John Kerry’s Silly Play
The secretary of state prattles about imaginary treaties while the Arab world is engulfed by a Sunni-Shia civil war
Secretary of State John Kerry says that’s it’s now or never for Israelis and Palestinians to reach agreement on a two-state solution. Interestingly, neither Israeli nor Palestinian officials have any idea what Kerry is talking about. With the Arab Spring uprisings tilting the Middle East status quo on behalf of Israel’s enemies, Jerusalem is not about to give up the West Bank—nor is the Palestinian Authority in any position to defend it. Little wonder then that an Israeli official recently told Haaretz, that Kerry “looks like a naive and ham-handed diplomat.”

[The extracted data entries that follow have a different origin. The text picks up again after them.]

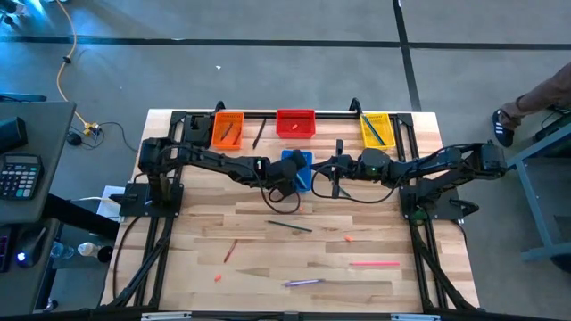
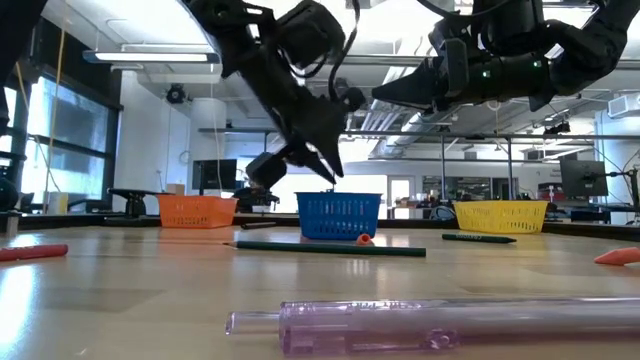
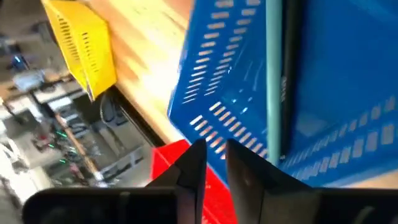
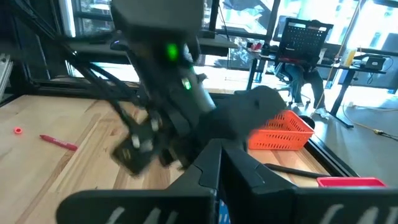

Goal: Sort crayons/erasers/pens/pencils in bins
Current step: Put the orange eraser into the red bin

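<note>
Several pieces lie loose on the counter [image 1: 268, 259], so by my reckoning the sorting is about half done at best. The blue bin [image 1: 300, 166] stands mid-counter and serves as the marker here. It holds a teal pen [image 3: 272, 74] with a dark stick [image 3: 290, 93] lying against it; I cannot tell whether that stick is a pen or a pencil. The left claw [image 3: 214, 165] hovers just over the blue bin, released, its fingers parted a little with nothing between them. The right claw [image 4: 221, 165] hangs just beside the blue bin on the right arm's side, clenched and empty. Beyond the blue bin, along the far edge, stand the orange bin [image 1: 227, 130] with a dark stick in it, the red bin [image 1: 295, 123], whose contents are too small to make out, and the yellow bin [image 1: 376, 129] with teal sticks inside. A dark pencil [image 1: 260, 134] lies on the counter between the orange and red ones, not yet binned. On the near side of the blue bin are a green pencil [image 1: 290, 226], a red crayon [image 1: 230, 251], an orange eraser [image 1: 217, 277], a purple pen [image 1: 303, 282], a pink pen [image 1: 375, 263] and an orange bit [image 1: 348, 239] that may be a crayon or an eraser. All of these are well apart from the blue bin and await pickup.
</note>
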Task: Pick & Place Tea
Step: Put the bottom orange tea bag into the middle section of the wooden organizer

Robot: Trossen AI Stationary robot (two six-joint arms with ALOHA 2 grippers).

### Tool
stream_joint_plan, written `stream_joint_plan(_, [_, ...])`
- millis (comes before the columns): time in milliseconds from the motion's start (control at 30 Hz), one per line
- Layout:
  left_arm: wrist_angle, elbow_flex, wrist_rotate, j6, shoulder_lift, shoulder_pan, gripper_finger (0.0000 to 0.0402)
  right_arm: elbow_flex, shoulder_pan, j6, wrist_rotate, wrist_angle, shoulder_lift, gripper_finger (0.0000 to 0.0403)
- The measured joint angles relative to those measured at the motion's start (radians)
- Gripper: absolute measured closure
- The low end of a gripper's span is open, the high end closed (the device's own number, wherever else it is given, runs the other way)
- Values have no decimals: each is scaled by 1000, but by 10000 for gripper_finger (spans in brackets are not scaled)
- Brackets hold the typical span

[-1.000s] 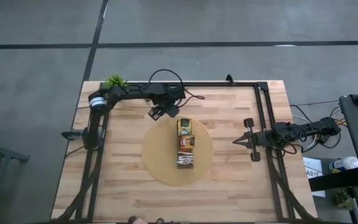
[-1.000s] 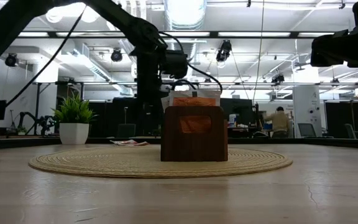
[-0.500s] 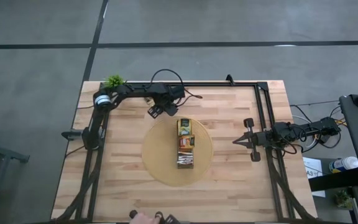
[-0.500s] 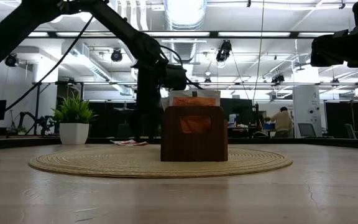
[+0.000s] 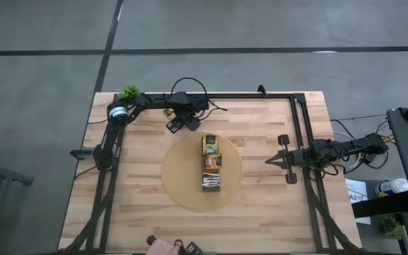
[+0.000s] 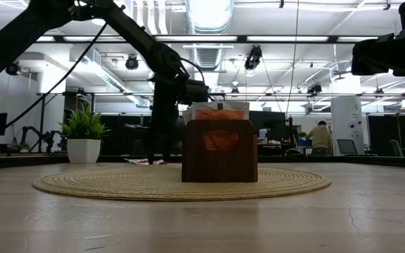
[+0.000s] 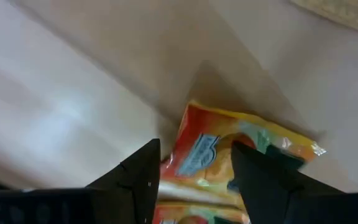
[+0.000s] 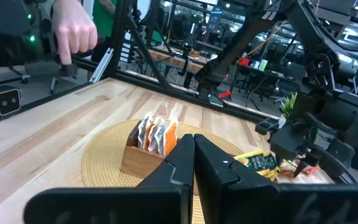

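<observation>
An orange-and-yellow tea sachet (image 7: 241, 146) lies flat on the wooden table, just beyond the far left rim of the round woven mat (image 5: 183, 180). My left gripper (image 7: 194, 149) points steeply down over it, open, one finger on each side of the sachet; in the high view my left gripper (image 5: 173, 126) is beside the mat. Other loose sachets (image 8: 263, 162) lie on the table by it. A narrow brown box (image 5: 211, 164) on the mat holds upright sachets (image 8: 157, 134). My right gripper (image 5: 268, 161) waits shut at the table's right side.
A small potted plant (image 5: 130, 93) stands at the far left corner. Black frame rails (image 5: 299, 120) run along the far and right sides. A person's hand (image 5: 160, 246) shows at the near edge. Bare wood (image 5: 147, 212) lies around the mat.
My left gripper has sunk toward the table and shifted a little toward the far left, away from the mat's rim, to just above the loose sachets. A person's hand has come into view at the near edge.
</observation>
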Motion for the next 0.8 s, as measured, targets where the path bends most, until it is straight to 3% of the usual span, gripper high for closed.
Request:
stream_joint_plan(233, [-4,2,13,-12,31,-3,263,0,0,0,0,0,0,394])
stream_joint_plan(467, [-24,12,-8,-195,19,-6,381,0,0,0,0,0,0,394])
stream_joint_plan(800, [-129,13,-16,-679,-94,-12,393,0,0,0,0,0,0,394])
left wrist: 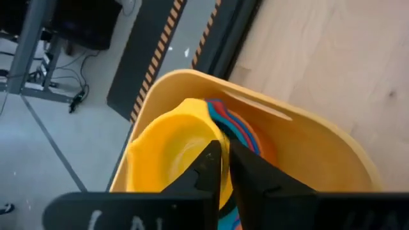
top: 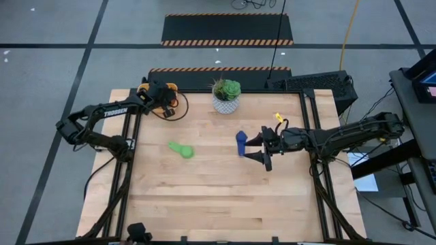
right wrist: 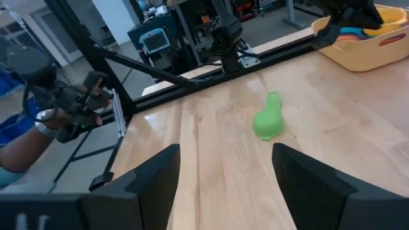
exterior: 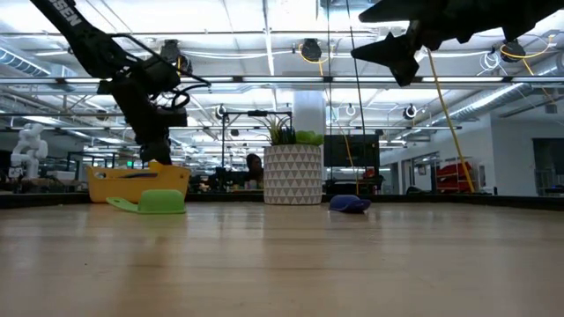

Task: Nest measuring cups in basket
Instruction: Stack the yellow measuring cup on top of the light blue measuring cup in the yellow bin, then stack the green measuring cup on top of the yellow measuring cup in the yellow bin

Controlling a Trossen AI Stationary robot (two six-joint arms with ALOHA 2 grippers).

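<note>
Left gripper hanging over the basket, jaws nearly together around the yellow cup rim, right gripper hovering jaws spread above the desk beside the dark blue cup, green cup lying apart.

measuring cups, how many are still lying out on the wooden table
2: a green plastic measuring cup left of centre, and a dark blue plastic measuring cup by the right gripper. Others sit stacked in the yellow plastic basket.
</note>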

But of course, Kerry’s public statements have little connection to workable diplomacy. Rather, the secretary of state is the leading man in a theatrical production about American Middle East policy whose only audience members, at this point, are Beltway pundits. In the real world, what matters are the chips you lay on the table—and whether you are willing to bet. Having exited Iraq, packed up our gear in Afghanistan, abandoned our “red lines” about Iran’s nuclear program and Syria’s use of chemical weapons, America has gone from player to kibitzer.
Consider Kerry’s other regional initiative: yet another peace process that seems entirely detached from realities on the ground. Kerry wants to convene an intra-Syrian peace conference, in tandem with Russia, sometime in June—with the goal of putting representatives of Bashar al-Assad’s regime together at the same table with the opposition forces determined to topple him. Since the Syrian uprising began in March 2011, more than 70,000 people have been killed, according to conservative estimates. To spectators in the balcony seats, the nauseating extent of the bloodshed might signal that the Syrians have had enough of death and want to get back to their lives.
But there are other, perhaps more instructive metrics. Last week, a video was released showing a rebel commander named Abu Sakkar eating what he believed to be the heart—it was actually the lung—of a regime loyalist. This gesture, apparently the first recorded act of ritual cannibalism in the Syrian civil war, suggests that the country’s sectarian furies are only now starting to reach a fever pitch—one that may well burn for many years to come. It is only when people tire of slaughtering their neighbors and eating them, and others are in turn tired of being slaughtered by their neighbors and being eaten, that they are ready to sit down and talk about peace.
Kerry’s efforts to broker peace between the Israelis and the Palestinians, and the Assad regime and its opponents, will obviously come to nothing. Being an experienced politician, Kerry may even have some inkling that his plans have no connection to reality. The reality in which he moves is too grim to present as the public face of American diplomacy: President Barack Obama is not obviously prepared to invest his own prestige in an Israel-Palestinian peace process that is doomed to fail. Nor is Obama any more inclined now than he was two years ago, when the Syrian uprising began, to throw his weight behind any policy that will actually bring about Assad’s fall. Under the circumstances, Kerry’s love of theater may actually be the least bad option for a man with the misfortune to have his lifelong ambition for higher office gratified at exactly the wrong time.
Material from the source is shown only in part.